In this tab page, you determine whether you want to compound the characteristic to other InfoObjects. You sometimes need to compound InfoObjects in order to map the data model. Some InfoObjects cannot be defined uniquely without compounding.

Example

For example, if storage location A for plant B is not the same as storage location A for plant C, you can only evaluate the characteristic Storage Location in connection with Plant. In this case, compound characteristic Storage Location to Plant, so that the characteristic is unique.

One particular option with compounding is the possibility of compounding characteristics to the source system ID. You can do this by setting the Master Data Locally for Source Sys. indicator. You may need to do this if there are identical characteristic values for the same characteristic in different source systems, but these values indicate different objects.

Recommendation

The extensive use of compounded InfoObjects can influence performance, particularly if you include a lot of InfoObjects in compounding. Do not try to display hierarchical links through compounding. Use hierarchies instead.

Note

A maximum of 13 characteristics can be compounded for an InfoObject. Note that characteristic values can also have a maximum of 60 characters. This includes the concatenated value, meaning the total length of the characteristic in compounding plus the length of the characteristic itself.

Reference InfoObjects

If an InfoObject has a reference InfoObject, it has its technical properties:

  • For characteristics these are the data type and length as well as the master data (attributes, texts and hierarchies). The characteristic itself also has the operational semantics.

  • For key figures, these are the key figure type, data type and the definition of the currency / unit of measure. However, the referencing key figure can have another aggregation.

These properties can only be maintained with the reference InfoObject.

Several InfoObjects can use the same reference InfoObject. InfoObjects of this type automatically have the same technical properties and master data.

The operational semantics, that is the properties such as description, display, text selection, relevance to authorization, person responsible, constant, and attribute exclusively, are also maintained with characteristics that are based on one reference characteristic.

Example

The characteristic S old-to Party is based on the reference characteristic Customer and, therefore, has the same values, attributes, and texts.

More than one characteristic can have the same reference characteristic: The characteristics Sending Cost Center and Receiving Cost Center both have the reference characteristic Cost Center.

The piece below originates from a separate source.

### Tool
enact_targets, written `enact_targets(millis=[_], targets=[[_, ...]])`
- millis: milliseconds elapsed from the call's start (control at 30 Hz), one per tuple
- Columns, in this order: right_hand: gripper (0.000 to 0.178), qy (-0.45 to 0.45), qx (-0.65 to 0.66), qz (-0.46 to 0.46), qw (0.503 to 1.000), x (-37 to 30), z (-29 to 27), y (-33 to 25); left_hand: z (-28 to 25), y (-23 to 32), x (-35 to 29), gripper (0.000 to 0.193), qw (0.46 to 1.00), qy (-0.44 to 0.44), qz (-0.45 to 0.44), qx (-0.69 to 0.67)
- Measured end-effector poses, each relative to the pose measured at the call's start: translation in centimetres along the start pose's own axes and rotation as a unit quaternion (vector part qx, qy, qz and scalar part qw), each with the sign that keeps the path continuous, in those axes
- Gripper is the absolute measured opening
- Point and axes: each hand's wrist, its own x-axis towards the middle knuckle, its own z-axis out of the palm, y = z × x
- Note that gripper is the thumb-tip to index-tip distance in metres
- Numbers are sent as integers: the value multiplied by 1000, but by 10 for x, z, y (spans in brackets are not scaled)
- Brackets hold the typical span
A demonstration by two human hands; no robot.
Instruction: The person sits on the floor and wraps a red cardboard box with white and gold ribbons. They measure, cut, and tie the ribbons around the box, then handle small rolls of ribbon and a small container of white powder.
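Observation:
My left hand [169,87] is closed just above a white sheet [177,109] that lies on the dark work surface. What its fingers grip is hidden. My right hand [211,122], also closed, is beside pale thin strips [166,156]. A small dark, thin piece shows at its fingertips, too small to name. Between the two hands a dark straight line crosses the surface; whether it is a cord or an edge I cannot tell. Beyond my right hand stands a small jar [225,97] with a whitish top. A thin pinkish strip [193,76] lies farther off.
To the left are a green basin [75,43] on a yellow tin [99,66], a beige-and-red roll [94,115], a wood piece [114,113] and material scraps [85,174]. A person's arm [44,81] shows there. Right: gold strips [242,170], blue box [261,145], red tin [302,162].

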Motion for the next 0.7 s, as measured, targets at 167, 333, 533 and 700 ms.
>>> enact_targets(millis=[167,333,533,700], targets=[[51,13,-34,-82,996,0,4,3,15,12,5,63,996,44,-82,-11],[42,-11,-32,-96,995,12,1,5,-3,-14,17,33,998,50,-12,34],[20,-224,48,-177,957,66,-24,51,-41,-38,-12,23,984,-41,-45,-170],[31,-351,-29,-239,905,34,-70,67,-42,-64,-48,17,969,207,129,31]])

See the documentation on eliminating internal business volume.

Characteristic Constants

By assigning a constant to a characteristic, you give it a fixed value. The characteristic then exists on the database (for example, verifications), but it is not visible in the query.

The Storage Location characteristic is compounded with the Plant characteristic. If you only run one plant within the application, you can assign a constant to the plant. The validation for the storage-location master table runs correctly using the value for the plant.

Note

Exception: If the constant SPACE (type CHAR) or 00..0 (type NUMC) is assigned to the characteristic, specify character # in the first position.